غَيْرَ أَنَّ تَحْريمَ إِجارَةِ الأَرْضِ إِنَّمَا هوَ إِذَا كَانَتْ إِجارَتُها لِلزِّرَاعَةِ. أَمَّا إِذَا كَانَتْ إِجارَتُها لِغَيْرِ الزِّراعَةِ فَيَجُوزُ، إِذْ يَجُوزُ أَنْ يَسْتَأْجِرَ المَرْءُ الأَرْضَ لِتَكُونَ مِراحًا ، أَوْ مَقيلًا أَوْ مَخْزَنًا لِبِضاعَتِهِ ، أَوْ لِلْإِنْتِفَاعِ بِهَا بِشَيْءٍ مُعَيَّنٍ غَيْرِ الزِّرَاعَةِ

”Hanya saja, keharaman menyewakan lahan pertanian itu hanyalah jika penyewaannya untuk pertanian (lahan ditanami sesuatu). Adapun jika penyewaan tanah itu bukan untuk pertanian, hukumnya boleh, sebab boleh seseorang menyewa tanah untuk dijadikan tempat istirahat, atau tempat transit atau gudang untuk barang dagangannya, atau untuk pemanfaatan apa pun di luar pertanian.” (Taqiyuddin An-Nabhani, Al-Nizhâm Al-Iqtishâdi fi Al-Islâm, hlm. 141).

Kesimpulannya, jawaban untuk pertanyaan pertama, boleh hukumnya menyewakan lahan pertanian, untuk keperluan peternakan, karena peternakan tidak termasuk ke dalam pengertian pertanian. Misalnya, di lahan pertanian dibangun kandang ayam untuk beternak ayam, atau yang semisalnya.

Adapun jika lahan yang disewa untuk peternakan itu ditanami rumput untuk peternakan, hukumnya haram, berdasarkan kaidah fiqih :

إِذَا اجْتَمَعَ الْحَلاَلُ وَالْحَرَامُ غُلِّبَ الْحَرَامُ

“Jika yang halal bertemu dengan yang haram, maka dimenangkan hukum haramnya.” (Imam Jalāluddīn al-Suyūṭiy, Al-Ashbāh wa al-Naẓā`ir, hlm. 105; Imam Ibnu Nujaym, Al-Ashbāh wa al-Naẓā`ir, hlm. 109; Muhammad Shidqiy al-Būrnū, Al-Wajīz fī Ῑḍāh Qawā’id al-Fiqh al-Kulliyyah, hlm. 209; ‘Aliy Aḥmad al-Nadwiy, Al-Qawā’id al-Fiqhiyyah, hlm. 309; Muhammad Shidqiy al-Būrnū, Mausū’ah al-Qawā’id al-Fiqhiyyah, 1/421).
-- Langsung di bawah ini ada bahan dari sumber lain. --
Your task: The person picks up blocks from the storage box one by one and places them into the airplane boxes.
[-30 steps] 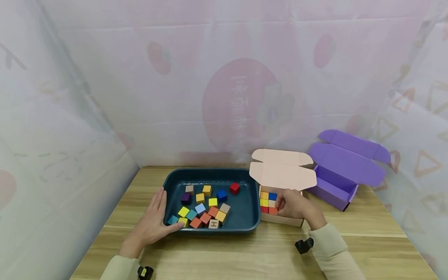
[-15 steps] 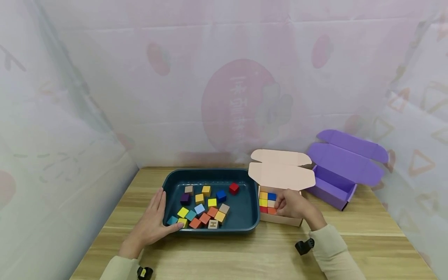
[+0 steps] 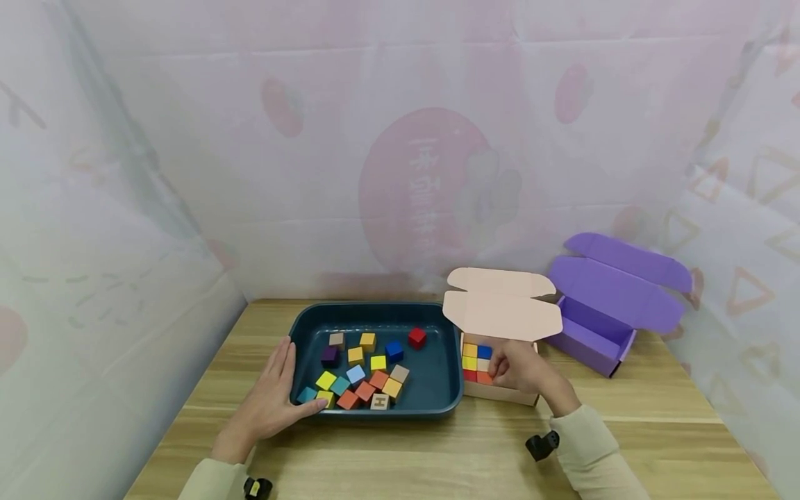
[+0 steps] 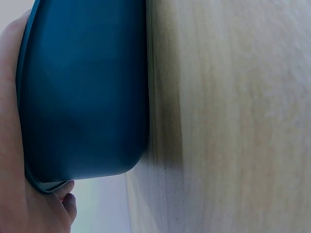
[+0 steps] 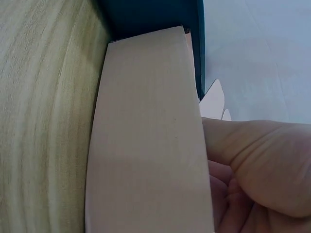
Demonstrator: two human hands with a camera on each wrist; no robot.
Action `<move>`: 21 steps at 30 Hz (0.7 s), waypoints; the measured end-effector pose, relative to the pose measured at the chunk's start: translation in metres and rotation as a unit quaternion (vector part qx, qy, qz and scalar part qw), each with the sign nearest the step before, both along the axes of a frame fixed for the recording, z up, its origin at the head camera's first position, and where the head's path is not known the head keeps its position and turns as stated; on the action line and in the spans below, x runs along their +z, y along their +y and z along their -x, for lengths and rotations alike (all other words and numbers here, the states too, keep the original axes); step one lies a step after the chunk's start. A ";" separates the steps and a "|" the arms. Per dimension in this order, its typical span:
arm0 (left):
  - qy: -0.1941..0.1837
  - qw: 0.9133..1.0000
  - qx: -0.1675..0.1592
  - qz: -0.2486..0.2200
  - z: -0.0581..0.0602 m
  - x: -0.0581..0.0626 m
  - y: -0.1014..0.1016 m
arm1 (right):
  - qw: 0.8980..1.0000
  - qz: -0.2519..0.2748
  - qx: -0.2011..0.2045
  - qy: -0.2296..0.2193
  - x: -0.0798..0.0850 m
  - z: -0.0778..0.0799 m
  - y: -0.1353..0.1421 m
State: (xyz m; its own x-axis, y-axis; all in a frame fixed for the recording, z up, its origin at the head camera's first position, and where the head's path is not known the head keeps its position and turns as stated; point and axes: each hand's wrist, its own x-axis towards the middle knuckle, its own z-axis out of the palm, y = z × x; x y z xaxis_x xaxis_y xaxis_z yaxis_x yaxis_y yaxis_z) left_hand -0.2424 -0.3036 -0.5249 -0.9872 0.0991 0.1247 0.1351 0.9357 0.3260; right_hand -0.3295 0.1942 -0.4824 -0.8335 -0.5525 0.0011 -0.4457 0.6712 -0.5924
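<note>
My left hand (image 3: 271, 396) rests against the left front corner of a dark teal tray (image 3: 431, 413), fingers straight along its left side and thumb over the front rim by a yellow cube (image 3: 325, 398). The left wrist view shows the same hand along the rim of the tray (image 4: 87, 87). My right hand (image 3: 523, 367) reaches into an open peach cardboard box (image 3: 500, 392), fingers bent downward. Beside its fingers sit wooden cubes in two columns, among them a blue cube (image 3: 484, 352) and an orange cube (image 3: 484, 378). Its fingertips are hidden behind the front wall of the box (image 5: 146, 131).
Several loose cubes lie in the tray, including a red cube (image 3: 417, 338) and a letter H cube (image 3: 380, 402). An open purple box (image 3: 590, 345) stands behind the peach box on the right. The wooden table (image 3: 400, 458) meets a fabric backdrop (image 3: 312, 208).
The right hand shifts very slightly inside the peach box. The left hand stays on the tray, and the cubes lie as before.
</note>
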 end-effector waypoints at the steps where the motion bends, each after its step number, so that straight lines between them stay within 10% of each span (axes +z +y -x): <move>1: 0.001 1.000 0.000 -0.001 0.000 0.000 0.000 | 1.000 -0.001 0.004 -0.002 0.002 -0.001 0.000; 10: 0.002 1.000 0.000 0.002 -0.002 0.001 0.000 | 1.000 -0.019 -0.017 -0.001 0.033 -0.008 -0.013; 21: 0.005 1.000 -0.004 -0.005 -0.002 0.001 0.000 | 0.997 -0.006 0.069 0.028 0.073 -0.008 -0.064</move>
State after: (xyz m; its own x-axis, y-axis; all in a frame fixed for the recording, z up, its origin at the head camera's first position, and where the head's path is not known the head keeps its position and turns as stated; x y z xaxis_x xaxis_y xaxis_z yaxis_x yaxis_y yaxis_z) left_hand -0.2406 -0.3034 -0.5240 -0.9851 0.1066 0.1349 0.1465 0.9312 0.3338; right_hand -0.3211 0.1306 -0.4095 -0.7489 -0.6616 0.0381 -0.5655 0.6080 -0.5573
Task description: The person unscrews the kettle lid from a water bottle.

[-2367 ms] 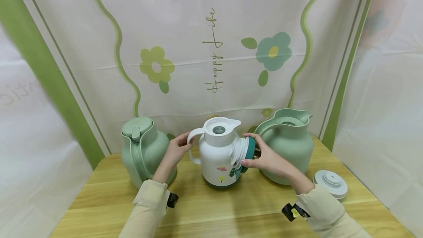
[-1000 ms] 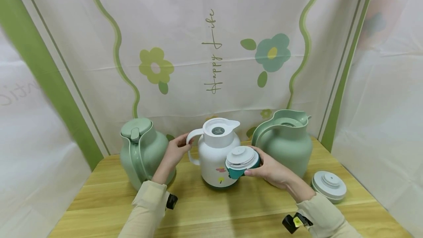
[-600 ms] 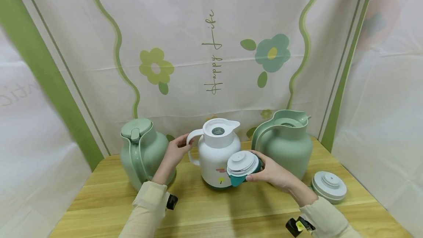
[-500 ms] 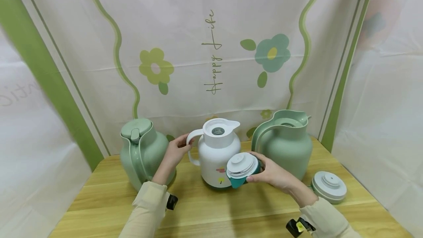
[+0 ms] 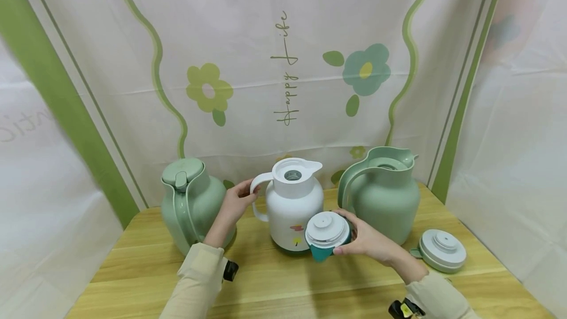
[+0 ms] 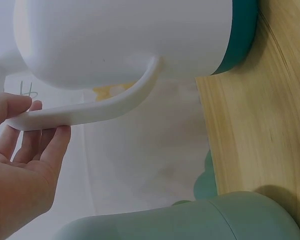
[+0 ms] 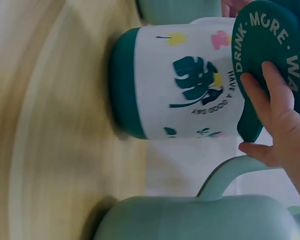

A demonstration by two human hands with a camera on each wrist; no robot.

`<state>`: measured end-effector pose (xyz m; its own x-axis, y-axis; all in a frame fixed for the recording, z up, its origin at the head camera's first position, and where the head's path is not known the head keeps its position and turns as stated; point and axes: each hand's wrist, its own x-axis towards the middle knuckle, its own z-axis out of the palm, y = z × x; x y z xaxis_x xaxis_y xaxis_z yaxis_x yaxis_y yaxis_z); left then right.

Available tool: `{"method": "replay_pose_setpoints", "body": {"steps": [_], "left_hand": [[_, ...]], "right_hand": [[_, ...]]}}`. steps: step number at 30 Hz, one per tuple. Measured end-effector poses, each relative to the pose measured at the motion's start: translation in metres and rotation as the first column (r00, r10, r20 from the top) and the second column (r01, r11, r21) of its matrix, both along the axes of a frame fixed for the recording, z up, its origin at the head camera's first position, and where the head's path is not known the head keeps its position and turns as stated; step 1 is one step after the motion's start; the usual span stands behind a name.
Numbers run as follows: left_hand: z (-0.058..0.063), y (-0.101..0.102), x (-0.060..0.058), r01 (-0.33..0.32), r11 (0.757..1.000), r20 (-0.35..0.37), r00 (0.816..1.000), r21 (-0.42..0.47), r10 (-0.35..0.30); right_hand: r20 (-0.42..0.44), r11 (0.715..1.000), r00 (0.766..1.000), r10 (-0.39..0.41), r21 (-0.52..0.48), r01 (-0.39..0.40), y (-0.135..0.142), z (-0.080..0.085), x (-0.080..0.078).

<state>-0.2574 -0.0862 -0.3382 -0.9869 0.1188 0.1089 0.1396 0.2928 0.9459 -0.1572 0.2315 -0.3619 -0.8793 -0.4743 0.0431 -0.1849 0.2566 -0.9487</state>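
Note:
A white thermos jug (image 5: 290,210) with a dark green base stands lidless on the table, its round mouth showing a silvery inside. My left hand (image 5: 236,204) grips the jug's white handle (image 6: 97,111), thumb on one side and fingers on the other. In front of the jug's right side, my right hand (image 5: 365,238) holds the jug lid (image 5: 327,230) up off the table. The lid's white threaded underside faces up. Its green top (image 7: 270,50), with white lettering, shows in the right wrist view, where the fingers spread against it.
A lidded green thermos jug (image 5: 192,206) stands at the left, near my left forearm. Behind my right hand is a larger green jug (image 5: 385,201) without its lid. A pale round lid (image 5: 443,249) lies upside down near the wooden table's (image 5: 266,294) right edge.
My right hand has turned the lid from sideways beside the jug to underside up, lowering it and bringing it nearer. My left hand stays on the handle.

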Motion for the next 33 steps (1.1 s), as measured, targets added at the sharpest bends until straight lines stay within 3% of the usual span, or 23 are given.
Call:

Berdasarkan kaidah tersebut, berarti penanaman sebagian lahan dengan rumput pakan ternak, hukumnya haram, karena sewa lahan untuk peternakan yang hukumnya halal, telah bercampur dengan sewa lahan untuk pertanian (yaitu penanaman rumput pakan ternak) yang hukumnya haram. Kondisi akhirnya adalah percampuran antara yang halal dengan yang haram. Maka sesuai kaidah fiqih itu, hukum akhirnya adalah haram untuk aktivitas secara keseluruhan, karena hukum haram mengalahkan hukum halal jika halal dan haram bertemu.

Kesimpulannya, jawaban untuk pertanyaan kedua, tidak boleh (haram) hukumnya jika lahan pertanian disewakan untuk peternakan, namun ada sebagian lahan itu yang ditanami rumput untuk pakan hewannya. Wallāhu a’lam.